Reproduce the opening lines of the records exactly, please, stopping after the line that contains "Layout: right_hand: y".
##########
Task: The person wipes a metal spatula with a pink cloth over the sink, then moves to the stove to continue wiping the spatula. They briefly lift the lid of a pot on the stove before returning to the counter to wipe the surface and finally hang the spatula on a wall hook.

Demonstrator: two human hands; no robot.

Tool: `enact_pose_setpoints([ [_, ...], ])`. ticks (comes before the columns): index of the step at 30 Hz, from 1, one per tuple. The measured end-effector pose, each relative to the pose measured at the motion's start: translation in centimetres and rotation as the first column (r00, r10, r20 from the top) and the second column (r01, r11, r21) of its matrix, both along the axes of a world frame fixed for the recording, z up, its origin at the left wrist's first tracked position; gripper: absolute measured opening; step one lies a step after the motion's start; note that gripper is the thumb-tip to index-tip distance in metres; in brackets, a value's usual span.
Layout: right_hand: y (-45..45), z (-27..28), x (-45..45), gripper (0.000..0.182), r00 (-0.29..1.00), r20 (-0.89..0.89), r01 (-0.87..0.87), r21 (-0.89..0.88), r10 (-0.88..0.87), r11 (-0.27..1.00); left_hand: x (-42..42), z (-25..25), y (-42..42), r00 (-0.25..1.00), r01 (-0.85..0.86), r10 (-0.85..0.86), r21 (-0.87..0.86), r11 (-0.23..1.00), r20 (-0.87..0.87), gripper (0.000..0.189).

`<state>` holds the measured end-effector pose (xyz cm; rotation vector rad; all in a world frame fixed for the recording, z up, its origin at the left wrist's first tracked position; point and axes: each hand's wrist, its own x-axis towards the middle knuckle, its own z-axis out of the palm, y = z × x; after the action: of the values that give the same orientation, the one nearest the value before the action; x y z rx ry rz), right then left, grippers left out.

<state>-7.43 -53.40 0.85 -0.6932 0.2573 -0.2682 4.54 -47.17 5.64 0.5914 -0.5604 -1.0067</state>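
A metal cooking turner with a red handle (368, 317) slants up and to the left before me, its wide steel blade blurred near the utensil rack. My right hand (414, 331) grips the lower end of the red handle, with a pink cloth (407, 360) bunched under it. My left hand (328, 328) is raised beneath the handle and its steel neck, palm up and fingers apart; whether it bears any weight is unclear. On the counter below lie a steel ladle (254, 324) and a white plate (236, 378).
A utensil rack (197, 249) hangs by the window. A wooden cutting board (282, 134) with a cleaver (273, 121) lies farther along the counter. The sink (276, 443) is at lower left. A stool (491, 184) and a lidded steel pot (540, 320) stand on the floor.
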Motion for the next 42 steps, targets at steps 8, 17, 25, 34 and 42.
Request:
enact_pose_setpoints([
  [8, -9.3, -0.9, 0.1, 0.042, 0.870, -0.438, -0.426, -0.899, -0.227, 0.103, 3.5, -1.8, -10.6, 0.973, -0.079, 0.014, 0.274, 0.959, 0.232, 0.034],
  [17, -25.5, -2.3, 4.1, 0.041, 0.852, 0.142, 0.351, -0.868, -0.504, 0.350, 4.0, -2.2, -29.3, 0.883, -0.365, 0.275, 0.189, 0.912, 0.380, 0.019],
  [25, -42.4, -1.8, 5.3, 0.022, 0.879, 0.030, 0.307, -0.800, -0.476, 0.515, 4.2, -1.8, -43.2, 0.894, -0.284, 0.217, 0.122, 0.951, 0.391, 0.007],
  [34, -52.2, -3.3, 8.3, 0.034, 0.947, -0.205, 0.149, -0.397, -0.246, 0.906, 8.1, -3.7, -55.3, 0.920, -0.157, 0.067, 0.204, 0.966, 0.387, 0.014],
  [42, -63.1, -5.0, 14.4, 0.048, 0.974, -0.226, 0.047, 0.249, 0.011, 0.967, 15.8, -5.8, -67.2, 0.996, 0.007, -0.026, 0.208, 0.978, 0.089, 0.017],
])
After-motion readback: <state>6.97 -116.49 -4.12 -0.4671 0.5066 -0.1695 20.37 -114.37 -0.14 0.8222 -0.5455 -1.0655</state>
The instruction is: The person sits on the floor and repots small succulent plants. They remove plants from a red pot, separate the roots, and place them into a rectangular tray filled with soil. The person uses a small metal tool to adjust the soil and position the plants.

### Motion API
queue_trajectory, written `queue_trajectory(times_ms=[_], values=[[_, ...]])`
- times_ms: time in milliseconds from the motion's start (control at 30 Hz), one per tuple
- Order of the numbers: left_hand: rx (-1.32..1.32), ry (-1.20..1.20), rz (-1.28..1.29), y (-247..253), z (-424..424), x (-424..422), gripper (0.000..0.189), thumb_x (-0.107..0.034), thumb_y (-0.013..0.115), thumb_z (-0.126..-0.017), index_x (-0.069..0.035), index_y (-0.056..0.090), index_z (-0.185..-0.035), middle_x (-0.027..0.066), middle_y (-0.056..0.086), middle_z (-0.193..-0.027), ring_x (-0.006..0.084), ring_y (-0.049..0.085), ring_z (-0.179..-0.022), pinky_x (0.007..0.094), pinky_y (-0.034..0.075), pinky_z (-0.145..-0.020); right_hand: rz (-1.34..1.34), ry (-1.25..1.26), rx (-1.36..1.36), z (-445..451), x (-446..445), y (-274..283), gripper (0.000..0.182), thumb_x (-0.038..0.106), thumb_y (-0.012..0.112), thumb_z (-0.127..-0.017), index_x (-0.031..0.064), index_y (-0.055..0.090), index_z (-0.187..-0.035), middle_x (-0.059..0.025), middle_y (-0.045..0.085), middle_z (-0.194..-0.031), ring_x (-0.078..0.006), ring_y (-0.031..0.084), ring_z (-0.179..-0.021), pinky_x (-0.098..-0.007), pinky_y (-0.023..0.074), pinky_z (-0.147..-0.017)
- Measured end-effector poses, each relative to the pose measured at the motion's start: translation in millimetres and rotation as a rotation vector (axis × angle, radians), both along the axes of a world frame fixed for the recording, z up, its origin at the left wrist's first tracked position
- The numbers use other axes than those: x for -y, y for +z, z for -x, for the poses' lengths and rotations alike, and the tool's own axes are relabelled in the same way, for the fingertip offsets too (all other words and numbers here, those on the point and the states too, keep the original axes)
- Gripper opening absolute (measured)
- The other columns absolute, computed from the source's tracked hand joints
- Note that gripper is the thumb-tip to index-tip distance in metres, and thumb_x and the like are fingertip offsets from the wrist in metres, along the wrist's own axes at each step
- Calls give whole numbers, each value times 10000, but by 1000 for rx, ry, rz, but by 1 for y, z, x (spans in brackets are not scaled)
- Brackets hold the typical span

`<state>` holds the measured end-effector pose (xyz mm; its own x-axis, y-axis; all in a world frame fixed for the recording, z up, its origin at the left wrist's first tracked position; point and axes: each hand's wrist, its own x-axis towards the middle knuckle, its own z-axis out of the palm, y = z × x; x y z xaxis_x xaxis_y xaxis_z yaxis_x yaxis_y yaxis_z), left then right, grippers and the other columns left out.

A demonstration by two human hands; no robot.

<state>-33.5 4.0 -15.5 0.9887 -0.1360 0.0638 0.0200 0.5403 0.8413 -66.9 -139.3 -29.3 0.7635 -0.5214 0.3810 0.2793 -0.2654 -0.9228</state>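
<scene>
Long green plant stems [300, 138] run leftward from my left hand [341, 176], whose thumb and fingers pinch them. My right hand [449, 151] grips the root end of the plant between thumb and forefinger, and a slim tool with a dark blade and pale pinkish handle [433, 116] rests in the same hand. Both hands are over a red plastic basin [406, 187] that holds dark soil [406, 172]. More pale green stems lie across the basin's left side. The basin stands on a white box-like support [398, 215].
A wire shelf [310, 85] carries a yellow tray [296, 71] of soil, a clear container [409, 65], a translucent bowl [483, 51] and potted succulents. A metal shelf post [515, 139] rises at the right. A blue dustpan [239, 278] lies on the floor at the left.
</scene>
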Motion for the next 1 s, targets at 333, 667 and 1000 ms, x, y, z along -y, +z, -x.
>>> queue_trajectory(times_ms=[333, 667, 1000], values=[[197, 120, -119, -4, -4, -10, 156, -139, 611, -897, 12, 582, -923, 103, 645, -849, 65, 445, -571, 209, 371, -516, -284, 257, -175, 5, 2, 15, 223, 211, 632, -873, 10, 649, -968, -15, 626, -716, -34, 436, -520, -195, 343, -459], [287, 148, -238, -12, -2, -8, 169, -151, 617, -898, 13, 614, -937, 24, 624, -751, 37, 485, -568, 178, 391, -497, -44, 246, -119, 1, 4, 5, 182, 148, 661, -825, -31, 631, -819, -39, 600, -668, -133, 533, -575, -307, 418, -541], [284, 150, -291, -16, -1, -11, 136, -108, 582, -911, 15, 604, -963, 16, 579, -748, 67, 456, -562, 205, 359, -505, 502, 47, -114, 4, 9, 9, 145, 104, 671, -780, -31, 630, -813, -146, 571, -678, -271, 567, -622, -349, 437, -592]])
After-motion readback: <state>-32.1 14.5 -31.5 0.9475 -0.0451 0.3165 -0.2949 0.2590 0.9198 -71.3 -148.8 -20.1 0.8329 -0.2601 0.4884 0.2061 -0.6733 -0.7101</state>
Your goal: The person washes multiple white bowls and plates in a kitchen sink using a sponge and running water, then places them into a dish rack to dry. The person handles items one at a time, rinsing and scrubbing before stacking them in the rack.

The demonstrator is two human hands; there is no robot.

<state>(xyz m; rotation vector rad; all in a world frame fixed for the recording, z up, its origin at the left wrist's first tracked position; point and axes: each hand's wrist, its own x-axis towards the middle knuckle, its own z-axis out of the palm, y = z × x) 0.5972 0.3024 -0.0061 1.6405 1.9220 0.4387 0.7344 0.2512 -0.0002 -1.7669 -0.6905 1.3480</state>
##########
Output of the exercise:
Task: The person wipes a metal spatula with a pink cloth over the sink, then moves to the stove to continue wiping the spatula. They briefly lift the lid of a pot on the stove before returning to the counter to wipe the surface and finally hang the spatula on a wall hook.

Demonstrator: two human hands; no robot.

Tool: `enact_pose_setpoints([ [_, ...], ])`. ticks (comes before the columns): index of the step at 30 Hz, from 1, one per tuple. The measured end-effector pose, each relative to the pose measured at the motion's start: translation in centimetres and rotation as the first column (r00, r10, r20 from the top) and the second column (r01, r11, r21) of its matrix, both along the axes of a world frame fixed for the recording, z up, its origin at the left wrist's first tracked position; gripper: absolute measured opening; step one lies a step after the motion's start; note that gripper is the thumb-tip to index-tip distance in metres; in brackets, a value's usual span.
Layout: right_hand: y (-45..45), z (-27..28), x (-45..45), gripper (0.000..0.182), r00 (-0.29..1.00), r20 (-0.89..0.89), r01 (-0.87..0.87), r21 (-0.89..0.88), r10 (-0.88..0.87), r11 (-0.27..1.00); left_hand: x (-42..42), z (-25..25), y (-42..42), r00 (-0.25..1.00), r01 (-0.85..0.86), r10 (-0.85..0.86), r21 (-0.87..0.86), r11 (-0.23..1.00), r20 (-0.87..0.87), gripper (0.000..0.189).

No further answer will be given.